--- What is being asked ---
For this exercise, please reproduce the records below word for word, from the first line through the line with "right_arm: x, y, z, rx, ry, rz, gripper".

-*-*-

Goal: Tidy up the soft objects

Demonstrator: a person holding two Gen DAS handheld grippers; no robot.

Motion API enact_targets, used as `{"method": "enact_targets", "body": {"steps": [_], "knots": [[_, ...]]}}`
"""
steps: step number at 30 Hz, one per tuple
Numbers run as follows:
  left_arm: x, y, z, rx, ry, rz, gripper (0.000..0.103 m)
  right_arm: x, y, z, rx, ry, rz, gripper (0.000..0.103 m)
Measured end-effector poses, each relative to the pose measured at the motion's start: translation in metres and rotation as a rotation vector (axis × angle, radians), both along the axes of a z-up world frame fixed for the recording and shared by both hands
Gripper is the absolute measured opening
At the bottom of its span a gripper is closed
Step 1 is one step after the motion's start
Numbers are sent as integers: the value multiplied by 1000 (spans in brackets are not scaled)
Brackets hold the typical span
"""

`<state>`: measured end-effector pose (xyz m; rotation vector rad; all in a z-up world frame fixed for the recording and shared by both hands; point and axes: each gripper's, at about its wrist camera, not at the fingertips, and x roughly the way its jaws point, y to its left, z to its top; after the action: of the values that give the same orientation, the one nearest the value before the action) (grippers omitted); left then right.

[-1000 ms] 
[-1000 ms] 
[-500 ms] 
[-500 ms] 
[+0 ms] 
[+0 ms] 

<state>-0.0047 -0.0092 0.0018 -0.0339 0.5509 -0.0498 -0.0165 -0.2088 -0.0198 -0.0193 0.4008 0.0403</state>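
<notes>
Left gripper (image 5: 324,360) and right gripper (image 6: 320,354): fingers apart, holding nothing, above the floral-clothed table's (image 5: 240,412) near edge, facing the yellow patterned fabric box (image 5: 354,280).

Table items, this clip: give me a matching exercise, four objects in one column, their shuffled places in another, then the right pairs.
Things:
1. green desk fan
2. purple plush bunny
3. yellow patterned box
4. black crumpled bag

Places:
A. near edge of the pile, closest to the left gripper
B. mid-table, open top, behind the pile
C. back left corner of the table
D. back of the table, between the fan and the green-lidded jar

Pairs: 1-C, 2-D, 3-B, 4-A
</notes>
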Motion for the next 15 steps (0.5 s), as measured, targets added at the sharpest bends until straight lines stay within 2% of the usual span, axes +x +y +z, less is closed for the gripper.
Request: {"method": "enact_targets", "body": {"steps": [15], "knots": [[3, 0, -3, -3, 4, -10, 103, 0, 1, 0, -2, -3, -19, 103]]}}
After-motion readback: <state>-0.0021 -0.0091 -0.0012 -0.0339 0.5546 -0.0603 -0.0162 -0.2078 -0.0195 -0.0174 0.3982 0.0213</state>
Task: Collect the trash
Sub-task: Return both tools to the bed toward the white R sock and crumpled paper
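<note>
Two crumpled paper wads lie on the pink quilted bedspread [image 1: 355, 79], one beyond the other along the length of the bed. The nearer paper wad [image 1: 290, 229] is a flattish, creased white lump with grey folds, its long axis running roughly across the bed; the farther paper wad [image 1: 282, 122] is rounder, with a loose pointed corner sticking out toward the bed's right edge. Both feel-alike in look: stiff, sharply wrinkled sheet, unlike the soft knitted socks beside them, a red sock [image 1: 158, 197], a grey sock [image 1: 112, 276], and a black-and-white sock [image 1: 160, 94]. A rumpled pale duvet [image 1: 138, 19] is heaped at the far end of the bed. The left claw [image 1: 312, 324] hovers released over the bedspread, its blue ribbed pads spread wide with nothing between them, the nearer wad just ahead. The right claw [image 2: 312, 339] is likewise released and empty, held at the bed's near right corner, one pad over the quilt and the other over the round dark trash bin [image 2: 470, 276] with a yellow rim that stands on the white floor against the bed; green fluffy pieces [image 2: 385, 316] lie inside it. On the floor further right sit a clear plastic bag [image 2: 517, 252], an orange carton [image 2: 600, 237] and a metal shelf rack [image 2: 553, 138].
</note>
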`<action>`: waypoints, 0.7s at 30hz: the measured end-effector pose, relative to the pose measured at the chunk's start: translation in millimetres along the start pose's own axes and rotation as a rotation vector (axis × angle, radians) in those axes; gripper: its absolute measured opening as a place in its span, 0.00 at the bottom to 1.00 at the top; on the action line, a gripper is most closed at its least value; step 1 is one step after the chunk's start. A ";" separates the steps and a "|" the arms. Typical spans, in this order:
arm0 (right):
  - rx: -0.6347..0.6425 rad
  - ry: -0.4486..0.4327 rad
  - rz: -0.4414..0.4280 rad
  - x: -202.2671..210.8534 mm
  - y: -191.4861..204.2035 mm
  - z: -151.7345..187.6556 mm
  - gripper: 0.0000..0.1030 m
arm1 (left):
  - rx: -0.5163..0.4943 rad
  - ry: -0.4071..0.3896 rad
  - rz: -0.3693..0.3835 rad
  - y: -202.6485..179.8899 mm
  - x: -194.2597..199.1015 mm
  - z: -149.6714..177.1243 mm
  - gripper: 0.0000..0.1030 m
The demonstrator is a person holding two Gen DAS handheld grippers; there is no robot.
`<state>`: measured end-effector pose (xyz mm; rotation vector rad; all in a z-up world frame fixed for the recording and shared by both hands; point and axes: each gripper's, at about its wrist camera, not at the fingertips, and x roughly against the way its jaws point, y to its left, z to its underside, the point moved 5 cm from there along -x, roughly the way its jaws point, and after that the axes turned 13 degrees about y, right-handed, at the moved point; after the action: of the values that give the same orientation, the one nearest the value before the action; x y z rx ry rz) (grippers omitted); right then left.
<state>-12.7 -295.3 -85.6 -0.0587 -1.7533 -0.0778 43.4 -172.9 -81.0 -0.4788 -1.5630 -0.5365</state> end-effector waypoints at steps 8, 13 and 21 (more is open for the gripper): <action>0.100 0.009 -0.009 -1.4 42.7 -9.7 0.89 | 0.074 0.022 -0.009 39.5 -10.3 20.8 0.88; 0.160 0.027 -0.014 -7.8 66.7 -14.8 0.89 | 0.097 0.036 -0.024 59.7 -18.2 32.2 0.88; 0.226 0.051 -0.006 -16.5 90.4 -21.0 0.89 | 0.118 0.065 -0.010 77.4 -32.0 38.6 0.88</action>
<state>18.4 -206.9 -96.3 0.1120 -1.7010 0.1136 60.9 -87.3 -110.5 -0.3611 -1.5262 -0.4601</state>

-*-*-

--- Answer area ---
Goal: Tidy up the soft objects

Demonstrator: a person holding two Gen DAS handheld grippers; no robot.

Motion API enact_targets, used as `{"method": "enact_targets", "body": {"steps": [_], "knots": [[_, ...]]}}`
"""
steps: step number at 30 Hz, one per tuple
Numbers run as follows:
  left_arm: x, y, z, rx, ry, rz, gripper (0.000..0.103 m)
  right_arm: x, y, z, rx, ry, rz, gripper (0.000..0.103 m)

There is nothing more to this exercise.